This Wednesday, June 15, the Permaculture Guild of Santa Barbara will offer a free meeting featuring Wesley Roe of the Santa Barbara Permaculture Network, who will show a video on "Invisible Systems" and lead a discussion. We meet at 7 pm at the Watershed Resource Center at Arroyo Burro beach, 2981 Cliff Drive in Santa Barbara. The PGSB Steering Group will meet at 6 pm and all are welcome to attend that gathering as well.
BUT WHAT THE HECK ARE "INVISIBLE SYSTEMS"?
Many of us are familiar with how to apply the nature-based permaculture principles to outwardly "visible" designs and ecosystems like landscapes, water systems and buildings, but we're not so sure about what ecologically-designed "invisible systems" might be. In permaculture circles a lot of thought is now going into how to create healthy and sustainable invisible systems such as networks of people, local economies and legal and ethical structures. Some permaculturists are doing "social permaculture"** ("Care for the People") and even applying the permaculture principles to psychological and spiritual "inner landscapes."
Please join us on June 15th to learn about the critically important "Invisible Systems" and how we can redesign them to support life rather than destroy it.
Linda**From: http://www.thegardenattheendoftheworld.info/?p=443
Social Permaculture has its permaculture roots in Bill Mollison’s and David Holmgren’s permaculture bible, ‘Permaculture: A Designer’s Manual’, where they talk about visible and invisible structures:
.……….VISIBLE STRUCTURES ……….INVISIBLE STRUCTURES
……….Water systems……….……….…..Legal
……….Organic systems……….………... Finance
……….Infrastructure……….……….…....Trust
……….Structures……….……….………..Ethics
……….Landscape.
It’s the ‘invisible structures’ that [permaculturist] Rosemary Morrow has applied and adapted to her work in war torn countries for 25 years or more. It is in these devastated communities where a permaculturalist must begin at the beginning, simply because there is not a lot of the invisible social structures left after war and anarchy (if any) to hold up any physical or ecological building project. To re-build the visible structures the invisible structures must first be put in place. If not, then the project, no matter what it is or how big or small it is, will fail. The fact that international aid has failed in Afghanistan is largely due to this.In the developed world we tend to take the invisible structures for granted. They are hidden away in the foundations of our social construction but are a vital and necessary part of making society work and for cultures to grow and thrive within it, whilst being resilient to the effects of corruption. In war-torn countries social breakdown brings the lack of invisible structures to the surface like sepsis from a wound, displaying not only corruption but also chronic health and hygiene problems, malnutrition, high rates of maternal and child mortality, homelessness, lack of education, lack of skills, almost no jobs, violence, etc., etc.

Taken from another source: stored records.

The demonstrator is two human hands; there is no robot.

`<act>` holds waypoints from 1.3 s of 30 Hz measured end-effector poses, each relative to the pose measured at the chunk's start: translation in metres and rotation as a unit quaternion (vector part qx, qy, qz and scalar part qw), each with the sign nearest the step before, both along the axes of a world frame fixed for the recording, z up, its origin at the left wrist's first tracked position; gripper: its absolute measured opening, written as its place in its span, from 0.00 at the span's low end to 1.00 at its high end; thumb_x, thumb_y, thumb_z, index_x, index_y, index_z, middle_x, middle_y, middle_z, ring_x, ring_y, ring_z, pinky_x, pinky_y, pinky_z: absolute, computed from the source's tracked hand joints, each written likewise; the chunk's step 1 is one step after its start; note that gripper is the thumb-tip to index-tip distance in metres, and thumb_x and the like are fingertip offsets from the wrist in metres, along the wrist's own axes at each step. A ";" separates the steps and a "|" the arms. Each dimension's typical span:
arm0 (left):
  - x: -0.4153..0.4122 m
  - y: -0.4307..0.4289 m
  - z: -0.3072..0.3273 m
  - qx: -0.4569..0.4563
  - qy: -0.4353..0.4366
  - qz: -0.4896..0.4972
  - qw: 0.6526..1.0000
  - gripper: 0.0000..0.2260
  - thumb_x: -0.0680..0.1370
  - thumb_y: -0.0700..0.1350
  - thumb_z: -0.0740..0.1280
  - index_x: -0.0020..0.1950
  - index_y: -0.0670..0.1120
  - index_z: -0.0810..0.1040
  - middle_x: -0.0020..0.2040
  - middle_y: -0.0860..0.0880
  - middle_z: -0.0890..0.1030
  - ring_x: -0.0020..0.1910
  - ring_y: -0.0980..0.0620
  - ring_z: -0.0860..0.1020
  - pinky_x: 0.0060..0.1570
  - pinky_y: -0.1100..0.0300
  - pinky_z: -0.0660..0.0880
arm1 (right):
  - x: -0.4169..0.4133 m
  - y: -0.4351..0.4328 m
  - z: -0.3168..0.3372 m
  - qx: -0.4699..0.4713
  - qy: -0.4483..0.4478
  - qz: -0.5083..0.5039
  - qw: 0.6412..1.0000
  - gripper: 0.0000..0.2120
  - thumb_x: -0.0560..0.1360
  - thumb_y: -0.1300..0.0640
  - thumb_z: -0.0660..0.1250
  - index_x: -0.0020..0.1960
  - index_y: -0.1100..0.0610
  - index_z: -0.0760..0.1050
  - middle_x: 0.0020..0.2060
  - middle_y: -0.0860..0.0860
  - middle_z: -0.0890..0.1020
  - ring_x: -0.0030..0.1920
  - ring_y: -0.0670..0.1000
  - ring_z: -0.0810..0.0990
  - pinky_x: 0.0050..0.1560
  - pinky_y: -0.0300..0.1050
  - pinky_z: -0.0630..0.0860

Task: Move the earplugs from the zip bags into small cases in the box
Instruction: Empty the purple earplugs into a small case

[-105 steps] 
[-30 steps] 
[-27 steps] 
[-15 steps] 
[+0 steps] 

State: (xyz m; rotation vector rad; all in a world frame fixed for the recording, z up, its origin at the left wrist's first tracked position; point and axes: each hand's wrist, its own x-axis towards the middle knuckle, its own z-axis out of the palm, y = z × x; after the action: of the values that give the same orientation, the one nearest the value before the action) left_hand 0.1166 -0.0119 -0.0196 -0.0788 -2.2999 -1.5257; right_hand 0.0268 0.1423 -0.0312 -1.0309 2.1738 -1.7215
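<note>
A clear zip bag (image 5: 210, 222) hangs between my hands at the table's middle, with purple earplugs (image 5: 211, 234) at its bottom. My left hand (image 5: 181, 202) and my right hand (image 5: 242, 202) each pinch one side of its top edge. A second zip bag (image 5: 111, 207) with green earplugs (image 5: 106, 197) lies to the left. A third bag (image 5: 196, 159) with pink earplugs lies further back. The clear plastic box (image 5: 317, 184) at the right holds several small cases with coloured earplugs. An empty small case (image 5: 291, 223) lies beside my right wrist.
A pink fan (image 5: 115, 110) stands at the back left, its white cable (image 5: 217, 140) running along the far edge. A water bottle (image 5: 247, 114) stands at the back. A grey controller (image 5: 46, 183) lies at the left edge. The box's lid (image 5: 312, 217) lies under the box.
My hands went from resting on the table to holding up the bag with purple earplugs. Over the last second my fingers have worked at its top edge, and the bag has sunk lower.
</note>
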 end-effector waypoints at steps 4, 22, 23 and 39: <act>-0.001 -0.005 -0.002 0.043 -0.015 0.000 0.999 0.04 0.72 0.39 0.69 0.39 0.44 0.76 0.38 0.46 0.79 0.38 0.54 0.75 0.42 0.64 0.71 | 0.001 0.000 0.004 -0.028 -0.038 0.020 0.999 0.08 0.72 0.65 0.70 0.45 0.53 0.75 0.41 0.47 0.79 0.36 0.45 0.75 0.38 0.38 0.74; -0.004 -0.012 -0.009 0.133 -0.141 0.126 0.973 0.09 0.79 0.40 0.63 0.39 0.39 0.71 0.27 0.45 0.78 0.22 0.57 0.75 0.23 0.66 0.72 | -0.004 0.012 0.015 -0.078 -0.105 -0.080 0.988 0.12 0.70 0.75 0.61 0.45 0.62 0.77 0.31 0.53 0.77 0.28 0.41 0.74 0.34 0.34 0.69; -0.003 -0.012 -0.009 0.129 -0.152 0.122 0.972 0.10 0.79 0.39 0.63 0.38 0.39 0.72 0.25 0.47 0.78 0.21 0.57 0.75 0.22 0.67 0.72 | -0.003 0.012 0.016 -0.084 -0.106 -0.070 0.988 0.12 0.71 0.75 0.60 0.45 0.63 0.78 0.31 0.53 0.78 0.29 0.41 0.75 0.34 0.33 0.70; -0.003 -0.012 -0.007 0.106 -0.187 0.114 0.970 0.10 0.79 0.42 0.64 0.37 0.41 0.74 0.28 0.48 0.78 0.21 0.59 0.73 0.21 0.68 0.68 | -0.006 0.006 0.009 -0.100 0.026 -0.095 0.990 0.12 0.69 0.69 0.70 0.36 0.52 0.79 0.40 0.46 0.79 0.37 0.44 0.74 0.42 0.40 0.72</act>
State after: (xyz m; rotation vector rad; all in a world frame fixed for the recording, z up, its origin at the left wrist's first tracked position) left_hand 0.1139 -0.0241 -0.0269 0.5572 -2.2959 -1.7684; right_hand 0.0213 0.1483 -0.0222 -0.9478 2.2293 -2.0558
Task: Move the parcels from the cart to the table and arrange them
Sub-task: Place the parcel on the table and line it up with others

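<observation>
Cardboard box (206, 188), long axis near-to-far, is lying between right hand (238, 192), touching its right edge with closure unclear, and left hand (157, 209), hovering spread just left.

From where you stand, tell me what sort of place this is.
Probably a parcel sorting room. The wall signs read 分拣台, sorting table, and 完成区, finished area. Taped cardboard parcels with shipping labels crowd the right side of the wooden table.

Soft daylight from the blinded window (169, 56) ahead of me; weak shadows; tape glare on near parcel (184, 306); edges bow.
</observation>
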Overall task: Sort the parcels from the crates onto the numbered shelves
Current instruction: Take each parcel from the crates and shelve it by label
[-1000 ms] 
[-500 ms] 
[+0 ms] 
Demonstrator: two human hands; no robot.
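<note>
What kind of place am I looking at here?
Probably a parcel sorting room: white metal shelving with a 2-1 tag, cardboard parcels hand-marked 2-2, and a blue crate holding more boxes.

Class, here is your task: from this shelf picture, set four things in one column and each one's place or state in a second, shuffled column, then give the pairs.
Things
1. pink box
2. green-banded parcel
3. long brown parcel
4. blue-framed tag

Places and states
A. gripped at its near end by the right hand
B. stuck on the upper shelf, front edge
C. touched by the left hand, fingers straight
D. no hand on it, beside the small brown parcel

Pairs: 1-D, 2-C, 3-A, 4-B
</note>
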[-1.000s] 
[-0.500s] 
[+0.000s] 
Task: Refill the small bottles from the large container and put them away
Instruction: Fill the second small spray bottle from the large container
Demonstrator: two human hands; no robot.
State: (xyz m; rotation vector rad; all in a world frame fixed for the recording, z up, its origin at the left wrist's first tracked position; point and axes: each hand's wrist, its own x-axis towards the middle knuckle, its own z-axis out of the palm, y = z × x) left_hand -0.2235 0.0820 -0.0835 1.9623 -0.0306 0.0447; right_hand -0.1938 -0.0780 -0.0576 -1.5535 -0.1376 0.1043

In Rosemary’s ‘Earth Users Guide to Permaculture’, she explains that Social Permaculture ‘is all about how we live in our villages, towns and neighbourhoods’. Rosemary points out the importance of creating and sustaining ‘bioregional prosperity’ – the wealth of local bio-regions – which is, ‘measured by the increase in biological resources… the growth in plant and animal diversity, in community gardens, and in urban forests’. She explains that,
……….(the) three interwoven issues in a bioregion are:
……….……….control of land
……………….……the economic system
……….………………..and people’s livelihoods.
In Afghanistan, as we can see in the film, the poorest Afghanis have little or none of these things. Particularly the widows. They have no land and no skills to work with, and the bioregional and national economic systems are almost non existent; kept down by corruption at all levels of government, bureaucracy and international opportunists. With the confusion that the foreign invasion has brought – the confusion of ‘winning hearts and minds’ with bullets and bombs packed with depleted uranium and a thousand metal shards – the rich industrialised West has not helped one bit in re-establishing either the local or the national prosperity that Afghanistan once enjoyed.Social Permaculture is all about ‘care for people’, which is one of the three permaculture ethics (the other two being care for the earth and share of surplus, or fair share). Pioneering permaculture into a place, any place, is not just bringing sustainable design into a landscape but also into a culture. Driven by ‘care for people’, pioneering permaculturalists are careful not to impose their ideas and methods onto the local people. They wait till they are asked and then listen and observe, laying the ground for working together as equals, where there is little room for superiority, unwanted agendas and everything else that comes with these.